» Work instruction: From the entries below, copy out all lines holding "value".

» Data for this exercise:
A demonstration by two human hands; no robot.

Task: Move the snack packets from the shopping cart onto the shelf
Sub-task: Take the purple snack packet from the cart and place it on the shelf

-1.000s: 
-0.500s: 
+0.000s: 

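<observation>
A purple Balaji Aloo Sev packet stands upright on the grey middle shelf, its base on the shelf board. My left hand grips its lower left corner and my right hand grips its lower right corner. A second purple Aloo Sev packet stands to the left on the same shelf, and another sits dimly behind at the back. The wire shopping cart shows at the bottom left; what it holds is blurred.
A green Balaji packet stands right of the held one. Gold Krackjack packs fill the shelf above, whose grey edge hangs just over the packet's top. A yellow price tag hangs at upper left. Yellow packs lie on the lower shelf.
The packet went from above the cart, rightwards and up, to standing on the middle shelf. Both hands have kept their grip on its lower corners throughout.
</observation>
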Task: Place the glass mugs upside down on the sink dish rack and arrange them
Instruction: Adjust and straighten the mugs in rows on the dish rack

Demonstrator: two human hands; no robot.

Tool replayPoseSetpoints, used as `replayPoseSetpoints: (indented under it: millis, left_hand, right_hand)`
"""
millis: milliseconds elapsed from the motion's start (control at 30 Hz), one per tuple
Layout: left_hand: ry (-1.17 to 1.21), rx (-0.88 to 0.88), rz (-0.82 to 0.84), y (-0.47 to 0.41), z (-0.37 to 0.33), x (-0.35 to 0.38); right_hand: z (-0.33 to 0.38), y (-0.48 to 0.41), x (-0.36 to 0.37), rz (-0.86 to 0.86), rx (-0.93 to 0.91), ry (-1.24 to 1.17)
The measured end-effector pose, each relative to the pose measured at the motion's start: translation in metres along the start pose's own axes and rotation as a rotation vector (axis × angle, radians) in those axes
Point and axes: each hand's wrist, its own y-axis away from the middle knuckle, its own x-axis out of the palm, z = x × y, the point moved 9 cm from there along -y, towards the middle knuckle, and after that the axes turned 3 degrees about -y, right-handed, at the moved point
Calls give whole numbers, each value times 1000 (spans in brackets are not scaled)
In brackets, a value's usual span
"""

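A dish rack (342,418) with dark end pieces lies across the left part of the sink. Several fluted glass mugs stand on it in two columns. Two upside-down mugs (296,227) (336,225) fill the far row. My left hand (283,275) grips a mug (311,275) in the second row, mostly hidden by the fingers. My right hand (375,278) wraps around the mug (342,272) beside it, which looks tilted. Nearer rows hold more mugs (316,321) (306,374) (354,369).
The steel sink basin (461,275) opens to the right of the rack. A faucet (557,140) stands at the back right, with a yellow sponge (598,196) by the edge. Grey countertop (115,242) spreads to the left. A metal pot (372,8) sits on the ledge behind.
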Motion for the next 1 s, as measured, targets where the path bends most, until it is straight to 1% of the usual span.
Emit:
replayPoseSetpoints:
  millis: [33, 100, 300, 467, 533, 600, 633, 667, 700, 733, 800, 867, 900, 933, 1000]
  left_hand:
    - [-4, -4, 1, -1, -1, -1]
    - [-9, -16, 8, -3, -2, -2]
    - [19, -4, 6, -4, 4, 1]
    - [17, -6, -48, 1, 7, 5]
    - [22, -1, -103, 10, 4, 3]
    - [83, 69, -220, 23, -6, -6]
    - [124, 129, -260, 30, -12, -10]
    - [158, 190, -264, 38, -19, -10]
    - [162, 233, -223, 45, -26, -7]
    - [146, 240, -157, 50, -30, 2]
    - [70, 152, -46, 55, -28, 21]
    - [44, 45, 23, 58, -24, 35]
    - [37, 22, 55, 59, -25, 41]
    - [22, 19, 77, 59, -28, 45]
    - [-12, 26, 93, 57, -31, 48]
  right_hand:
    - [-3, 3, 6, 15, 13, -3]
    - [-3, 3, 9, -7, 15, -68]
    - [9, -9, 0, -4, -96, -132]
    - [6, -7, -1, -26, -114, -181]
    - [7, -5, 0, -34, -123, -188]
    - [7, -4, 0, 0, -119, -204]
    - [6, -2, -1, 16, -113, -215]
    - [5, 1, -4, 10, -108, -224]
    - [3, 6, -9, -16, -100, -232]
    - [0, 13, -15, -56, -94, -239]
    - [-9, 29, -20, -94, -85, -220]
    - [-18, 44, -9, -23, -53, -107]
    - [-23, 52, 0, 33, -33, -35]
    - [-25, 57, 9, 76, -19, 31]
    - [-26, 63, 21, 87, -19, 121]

» Task output:
Calls give whole numbers, each value times 1000 (spans in brackets are not scaled)
In brackets, a value's usual span

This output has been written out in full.